Every transaction that occurs on the platform is always recorded and stored in the Superstore database. The data stored in the form of purchase information, customer information, product information and so on. Detailed information about the data recorded can be seen in the following:




* **order_id:** Unique code to distinguish each purchase transaction
* **order_date:** Order date
* **ship_date:** Delivery date
* **ship_mode:** 	Shipping method
* **customer_id:** 	Unique code to distinguish each customer transaction
* **customer_name:** Customer’s name
* **segment:** Customer segmentation
* **country:** 	Customer country
* **city:** 		Customer city
* **state:** 		Customer state
* **postal_code:** 	Customer postal code
* **region:** 	Customer region
* **product_id:** 	Unique code to distinguish each product
* **category:** 	Product category
* **subcategory:** 	Product subcategory
* **product_name:** 	Product name
* **sales:** 	Total Sales
* **quantity:** The quantity of goods purchased
* **discount:** 	Purchase discount
* **profit:** Total profit for the company


 Based on this data, the management wants to know how the company’s performance and customer purchasing patterns.

#### **Setup**
To perform data visualization in pyton. We need to install and load python pakcage to be used.
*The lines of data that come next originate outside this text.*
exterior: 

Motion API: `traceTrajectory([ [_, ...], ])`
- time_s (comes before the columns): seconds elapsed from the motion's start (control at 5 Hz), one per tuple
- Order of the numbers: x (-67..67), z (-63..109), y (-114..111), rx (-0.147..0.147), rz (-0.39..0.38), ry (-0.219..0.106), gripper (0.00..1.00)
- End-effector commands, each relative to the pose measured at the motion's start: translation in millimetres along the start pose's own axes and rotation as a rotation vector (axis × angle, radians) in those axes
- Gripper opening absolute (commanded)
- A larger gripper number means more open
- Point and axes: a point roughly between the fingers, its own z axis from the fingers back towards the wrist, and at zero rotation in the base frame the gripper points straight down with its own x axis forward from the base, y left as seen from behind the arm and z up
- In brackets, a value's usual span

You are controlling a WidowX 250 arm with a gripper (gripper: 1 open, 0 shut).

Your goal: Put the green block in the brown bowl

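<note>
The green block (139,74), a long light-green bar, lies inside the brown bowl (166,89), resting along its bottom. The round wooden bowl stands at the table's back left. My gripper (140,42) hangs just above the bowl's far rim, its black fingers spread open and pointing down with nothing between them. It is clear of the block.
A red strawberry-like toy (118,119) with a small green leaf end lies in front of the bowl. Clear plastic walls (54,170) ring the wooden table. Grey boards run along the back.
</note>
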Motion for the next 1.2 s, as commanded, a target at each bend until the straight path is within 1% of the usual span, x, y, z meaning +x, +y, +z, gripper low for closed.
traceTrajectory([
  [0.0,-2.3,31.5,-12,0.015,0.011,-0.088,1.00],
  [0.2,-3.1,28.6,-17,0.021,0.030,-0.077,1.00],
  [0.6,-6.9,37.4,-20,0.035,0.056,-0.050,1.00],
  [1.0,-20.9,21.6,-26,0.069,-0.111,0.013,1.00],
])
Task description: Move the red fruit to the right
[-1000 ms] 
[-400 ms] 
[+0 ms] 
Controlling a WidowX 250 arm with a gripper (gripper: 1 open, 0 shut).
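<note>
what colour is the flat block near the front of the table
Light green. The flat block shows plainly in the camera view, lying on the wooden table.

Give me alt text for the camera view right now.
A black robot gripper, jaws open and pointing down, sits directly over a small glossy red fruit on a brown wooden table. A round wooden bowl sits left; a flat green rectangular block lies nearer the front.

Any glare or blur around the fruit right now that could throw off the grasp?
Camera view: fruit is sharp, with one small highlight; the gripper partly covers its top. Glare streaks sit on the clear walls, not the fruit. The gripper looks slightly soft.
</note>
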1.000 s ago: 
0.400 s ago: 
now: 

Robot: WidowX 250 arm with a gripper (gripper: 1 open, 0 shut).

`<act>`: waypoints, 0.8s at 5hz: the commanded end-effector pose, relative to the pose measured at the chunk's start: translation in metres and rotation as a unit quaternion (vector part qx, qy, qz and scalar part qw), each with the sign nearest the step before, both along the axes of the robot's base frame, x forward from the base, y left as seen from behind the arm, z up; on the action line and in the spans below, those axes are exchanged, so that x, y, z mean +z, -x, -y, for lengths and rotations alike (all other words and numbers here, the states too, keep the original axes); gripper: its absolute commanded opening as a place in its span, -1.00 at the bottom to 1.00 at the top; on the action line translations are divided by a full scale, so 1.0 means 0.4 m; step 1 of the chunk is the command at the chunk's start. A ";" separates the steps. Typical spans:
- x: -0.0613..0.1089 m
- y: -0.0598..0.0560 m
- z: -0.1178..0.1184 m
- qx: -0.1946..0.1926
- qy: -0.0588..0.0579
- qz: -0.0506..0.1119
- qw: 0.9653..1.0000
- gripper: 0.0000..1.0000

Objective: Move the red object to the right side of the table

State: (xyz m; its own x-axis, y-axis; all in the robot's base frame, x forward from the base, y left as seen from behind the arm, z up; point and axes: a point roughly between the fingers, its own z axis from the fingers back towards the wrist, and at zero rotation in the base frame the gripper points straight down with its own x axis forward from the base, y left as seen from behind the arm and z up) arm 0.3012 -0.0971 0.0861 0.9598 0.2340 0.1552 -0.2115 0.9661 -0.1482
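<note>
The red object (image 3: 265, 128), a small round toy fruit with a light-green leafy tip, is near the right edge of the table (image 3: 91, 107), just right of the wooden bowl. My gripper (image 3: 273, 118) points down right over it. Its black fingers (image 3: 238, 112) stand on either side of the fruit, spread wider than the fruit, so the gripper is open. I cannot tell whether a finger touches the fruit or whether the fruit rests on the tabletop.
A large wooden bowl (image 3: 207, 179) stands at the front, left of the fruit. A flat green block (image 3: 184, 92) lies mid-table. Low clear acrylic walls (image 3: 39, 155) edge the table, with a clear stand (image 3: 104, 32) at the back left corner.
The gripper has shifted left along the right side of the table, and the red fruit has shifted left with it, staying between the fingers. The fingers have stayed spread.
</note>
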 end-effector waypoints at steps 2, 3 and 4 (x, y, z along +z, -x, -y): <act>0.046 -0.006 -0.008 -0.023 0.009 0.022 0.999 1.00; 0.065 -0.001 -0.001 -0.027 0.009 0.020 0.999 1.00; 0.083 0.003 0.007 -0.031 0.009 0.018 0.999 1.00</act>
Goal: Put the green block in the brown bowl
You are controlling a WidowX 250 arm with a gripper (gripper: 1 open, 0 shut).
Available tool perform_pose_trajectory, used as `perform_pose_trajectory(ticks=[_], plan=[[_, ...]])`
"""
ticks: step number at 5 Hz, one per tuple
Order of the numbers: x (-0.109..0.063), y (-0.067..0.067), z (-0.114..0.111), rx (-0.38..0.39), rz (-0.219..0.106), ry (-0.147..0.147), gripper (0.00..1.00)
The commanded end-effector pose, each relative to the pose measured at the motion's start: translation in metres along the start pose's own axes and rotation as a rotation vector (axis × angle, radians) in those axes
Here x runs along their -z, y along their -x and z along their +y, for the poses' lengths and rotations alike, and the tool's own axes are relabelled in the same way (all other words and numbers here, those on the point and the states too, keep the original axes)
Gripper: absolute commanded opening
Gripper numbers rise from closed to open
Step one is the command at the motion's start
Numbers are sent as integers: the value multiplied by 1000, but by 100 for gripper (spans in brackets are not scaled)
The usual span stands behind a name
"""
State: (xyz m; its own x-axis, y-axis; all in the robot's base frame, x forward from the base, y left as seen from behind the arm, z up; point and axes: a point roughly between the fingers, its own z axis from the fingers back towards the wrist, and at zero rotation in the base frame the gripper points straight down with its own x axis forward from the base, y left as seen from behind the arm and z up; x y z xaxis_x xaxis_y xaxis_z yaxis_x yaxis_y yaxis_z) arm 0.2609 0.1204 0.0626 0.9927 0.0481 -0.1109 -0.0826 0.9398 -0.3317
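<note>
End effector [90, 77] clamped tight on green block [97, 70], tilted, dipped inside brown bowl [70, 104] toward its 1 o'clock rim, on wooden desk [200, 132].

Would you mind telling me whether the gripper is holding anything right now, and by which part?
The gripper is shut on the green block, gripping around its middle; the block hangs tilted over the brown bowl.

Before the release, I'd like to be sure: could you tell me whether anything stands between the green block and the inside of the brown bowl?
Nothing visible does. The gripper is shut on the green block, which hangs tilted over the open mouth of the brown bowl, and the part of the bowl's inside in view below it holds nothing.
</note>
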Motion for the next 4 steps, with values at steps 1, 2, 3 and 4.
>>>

Because we use Google Collaboratory where all the packages have been installed, we just need to load the package.

In [None]:
! pip install skimpy

In [None]:
# Load packages
import pandas as pd
import seaborn as sns
import matplotlib.pyplot as plt
import warnings

# Load modules
from pandas.tseries.offsets import MonthBegin
from skimpy import skim

# Set Parameter
plt.rcParams['figure.figsize'] = (16, 9)
plt.style.use('ggplot')
warnings.filterwarnings('ignore')

After the required python packages are installed and loaded, we can load our data into the python environment.

In [None]:
# Load adata
df = pd.read_csv("https://raw.githubusercontent.com/socialx-indonesia/bda-tpcc/main/data/Superstore.csv")

#### **Data Exploration**

In [None]:
# Print Data
df.head(5)

In [None]:
# Check Data Information
df.info()

In [None]:
# Descriptive Statistics
df.describe()

In [None]:
# Skim
skim(df)

There is an error in the data, where the variables `order_date` and `ship_date` have not been identified as date data types

In [None]:
# Fix data
df[['order_date', 'ship_date']] = df[['order_date', 'ship_date']].apply(pd.to_datetime) - MonthBegin(1)

In [None]:
# Check data again
df.info()

#### **Sales**
First of all, the management wants to know their sales trend. To display trend data continuously, we can visualize it use a line chart.

In [None]:
# Transform Data
sales = df[['order_date', 'sales']].groupby('order_date').agg('sum')

# Visualize
sns.lineplot(x = "order_date", 
             y = "sales", 
             markers=True, 
             dashes=False,
             data = sales)

It can be seen that the number of sales increases over time. But the management has an additional question, Is this increasing number of sales followed by an increase in profit?

In [None]:
# Transform Data
profit = df[['order_date', 'profit']].groupby('order_date').agg('sum')

# Visualize
sns.lineplot(x = "order_date", 
             y = "profit", 
             markers=True, 
             dashes=False,
             data = profit)

#### **Customer**
The Management is delighted to see that their sales trend continues to increase. However, to improve Customer Relationship Management, Management wants to know the purchasing patterns of its customers. So, in the beginning, the Management wants to know which city has the highest number of sales. We can visualize it using a bar chart.

In [None]:
# Transform Data
state_sales = df[['sales', 'state']].groupby('state',as_index = False).agg('sum').sort_values(by = "sales", ascending = False).head(5)

# Visualize
sns.barplot(x="state", 
            y="sales", 
            data= state_sales)

Based on the visualization above, the five states with the highest sales are California, New York, Texas, Washington, Pennsylvania. However, management has an additional question: Are the five cities’ sales continuing to increase, or is it just stagnant?

In [None]:
# Select Top State
top_state = ['California','New York','Texas', 'Washington', "Pennsylvania"]
top_state = df[df.state.isin(top_state)]

# Trend Top State
state_sales_trend = top_state[['order_date', 'sales', 'state']].groupby(['order_date','state'],as_index = False).agg('sum')
state_sales_trend

# Visualize
sns.lineplot(x = "order_date", 
             y = "sales",
             hue = "state", 
             data = state_sales_trend)

#### **Product**

At the end, the management wants to know which product categories are sold the most and the product categories that generate the most profits. What product categories are most sold? Do the categories that sell a lot generate a lot of profit? we can use a bar chart to visualize it.

In [None]:
# Transform Data
product = df[['sales', 'profit', 'category']].groupby('category', as_index = False).sum().melt(id_vars='category')

# Visualize
sns.barplot(x = "value", 
            y = "category", 
            hue = "variable", 
            data = product)

It turns out that the product category that sold the most is the technology category, as well as the category that generates the most profits. However, product categories that are sold more do not necessarily produce more profit. As we can see, the furniture category sells more than the office supplies category but generates less profit.

### **Post Test**
Answer the questions using appropriate data visualizations and interpret the results.

1.  Sales trend of each product category
2.  Sub-category products with highest income